Suppose that the demand for cars increased, and in response Honda began manufacturing more cars, would that be called an "automobile stimulus"?
The excess demand for money and the paradox of thrift are exogneous to the free market system. Someone should write a paper about that!
Oh, and the articles are all good. I especially like Horwitz's little matrix. Btw, the antonym of "negligent" is ... "attentive." In other words, you *must* intend (or at least be aware) of the positive consequences for them to exist!
Lee Kelly |
February 24, 2010 at 10:51 AM
Well, an excess demand for money is not exogneous to the free market, but rather a *persistent* excess demand is. However, the paradox of thift is nothing but a product of government intervention into money and banking.
It seems that for many people, the paradox of thrift is just there, like death and taxes, an inexorable part of the way life works, and government must do something about it. The case needs to be made that it is, in fact, the consequence of misguided government intervention. I've not encountered this argument before, but it would seem quite important.
Lee Kelly |
February 24, 2010 at 11:02 AM
The paradox of thrift is a fallacy. Keynes conflated savings and the deamnd for money, and then did not allow interest rates to clear the market. It is economics without prices.
Jerry O'Driscoll |
February 24, 2010 at 12:36 PM
The paradox of thrift has a grain of truth to it, but, like Gresham's law, it is all too often assumed to hold generally, when it actually only holds in particular circumstances. In particular, for the paradox of thrift to hold, increased savings must take the form an higher demand to hold money, and a monetary monopolist must fail to match that increased demand with supply. In a free market for money and banking, for any particular issuer of money, a shortage would quickly be exploited by competitors, and any surplus would soon drive away customers and reduce demand. However, most people, including economists, seem to assume that the paradox of thrift is an inherent feature of the free market; it's as though they cannot imagine a monetary order without a monetary monopolist regulated by the government.
Lee Kelly |
February 24, 2010 at 02:10 PM
I currently teach a high-school government/free-economics class.
Will you be holding any essay competitions in the near future? Where might I go to find the rules and deadline information?

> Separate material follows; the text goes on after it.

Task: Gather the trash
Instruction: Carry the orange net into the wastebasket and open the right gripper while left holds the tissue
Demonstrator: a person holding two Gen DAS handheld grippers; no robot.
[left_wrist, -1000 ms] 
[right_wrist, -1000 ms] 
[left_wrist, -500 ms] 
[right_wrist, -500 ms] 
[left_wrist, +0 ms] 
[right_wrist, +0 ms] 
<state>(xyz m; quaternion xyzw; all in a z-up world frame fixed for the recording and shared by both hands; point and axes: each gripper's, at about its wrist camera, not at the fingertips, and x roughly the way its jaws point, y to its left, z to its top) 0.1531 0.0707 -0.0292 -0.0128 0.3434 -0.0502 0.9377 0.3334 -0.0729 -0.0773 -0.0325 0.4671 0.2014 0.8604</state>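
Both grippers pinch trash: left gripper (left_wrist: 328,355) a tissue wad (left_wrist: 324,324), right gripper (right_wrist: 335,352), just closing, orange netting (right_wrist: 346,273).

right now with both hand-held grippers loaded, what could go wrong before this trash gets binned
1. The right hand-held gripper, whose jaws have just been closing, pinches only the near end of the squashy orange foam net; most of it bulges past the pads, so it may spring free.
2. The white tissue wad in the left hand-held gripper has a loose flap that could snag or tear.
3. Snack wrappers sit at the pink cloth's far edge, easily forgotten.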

February 24, 2010 at 02:12 PM
The blog doesn't hold any essay contests, but you should check out fee.org and soundmoneyproject.org as well as the independent.org and apee.org and fraserinstitute.org among others. They all run various contests at various times.
Steve Horwitz |
February 24, 2010 at 02:49 PM
Then Keynes should have called it an increase in the demand for money. If he had, it would have been a story familiar to every economist. And it wouldn't be a "paradox." Of course, it would have lost its novelty.
Jerry O'Driscoll |
February 24, 2010 at 06:50 PM
A nice example of unintended consequences is the son of Carl Menger who became a logical positivist.
Rafe Champion |
February 24, 2010 at 09:02 PM
But "the paradox of thrift" is more interesting. The trouble with economics is that it isn't as clever and unintuitive as proper sciences--like physics. What economists needed was something inaccessible, specialised, and counterintuitive--the paradox of thrift stepped into that role admirably. Educa'ed types could then announce that common wisdom is wrong, and that their long and costly education has allowed them to see beyond the obvious.